Bis zu drei europäische WM-Rallyes können sich Hoffnungen auf eine Live-Übertragung machen, wie ISC-Chef David Richards jetzt erklärte.

9. März 2004

Michael Heimrich

Richards unterstrich dabei einmal mehr, wie wichtig Live-Übertragungen für die Zukunft des Rallyesports sind, wenn man mehr Fernsehzeit gewinnen will. Trotz der geglückten Premiere während des letztjährigen Finales, planen die Veranstalter derzeit mit einer Streckenführung, die keine Live-Sendung möglich macht.

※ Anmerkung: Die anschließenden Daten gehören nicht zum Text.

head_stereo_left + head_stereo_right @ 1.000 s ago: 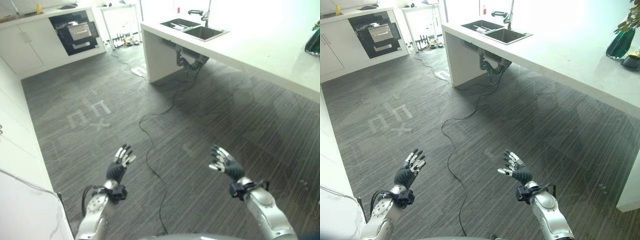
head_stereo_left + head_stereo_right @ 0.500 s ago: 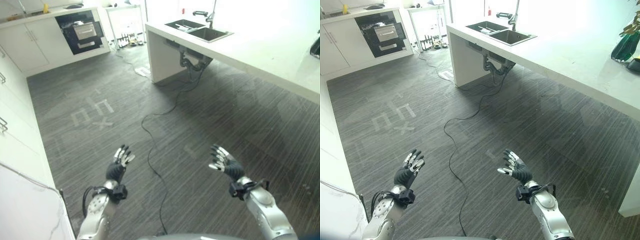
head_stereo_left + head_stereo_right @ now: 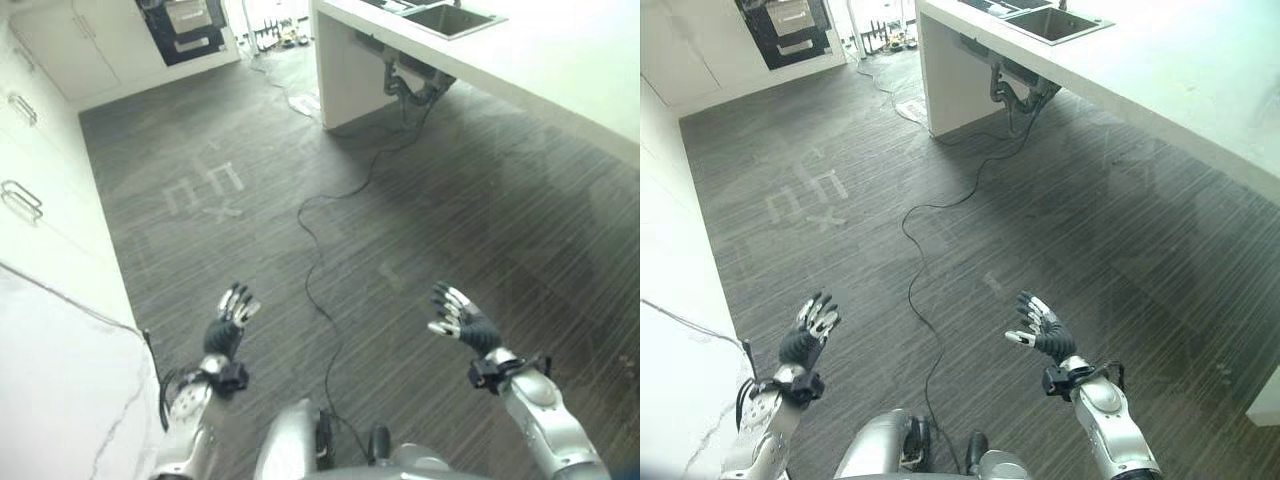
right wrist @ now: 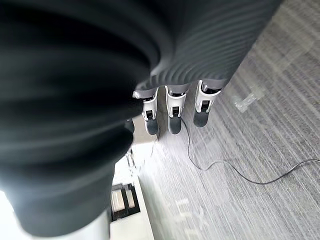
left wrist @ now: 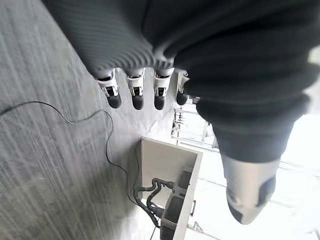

„Wales GB liegt quasi auf der Hand. Aber es könnte auch Spanien und Frankreich dazu kommen“, erklärte eine ISC-Quelle. „Die Verhandlungen laufen gerade und wir diskutieren mit dem britischen Sende ITV über eine Übertragung in ihrem Sonntagsprogramm.“

Die Zukunft des britischen WM-Laufes ist nach Querelen mit der FIA weiter unklar. Der obersten Motorsportbehörde mißfielen die Radarmessungen während der Rallye durch die örtliche Polizei. Laut Aussage der FIA, dienten diese nicht unbedingt der Erhöhung der Sicherheit. Gleichzeitig unterbreitete der Weltverband den Veranstaltern einen neuen Drei-Jahresvertrag, aber zu deutlich angehobenen Gebühren.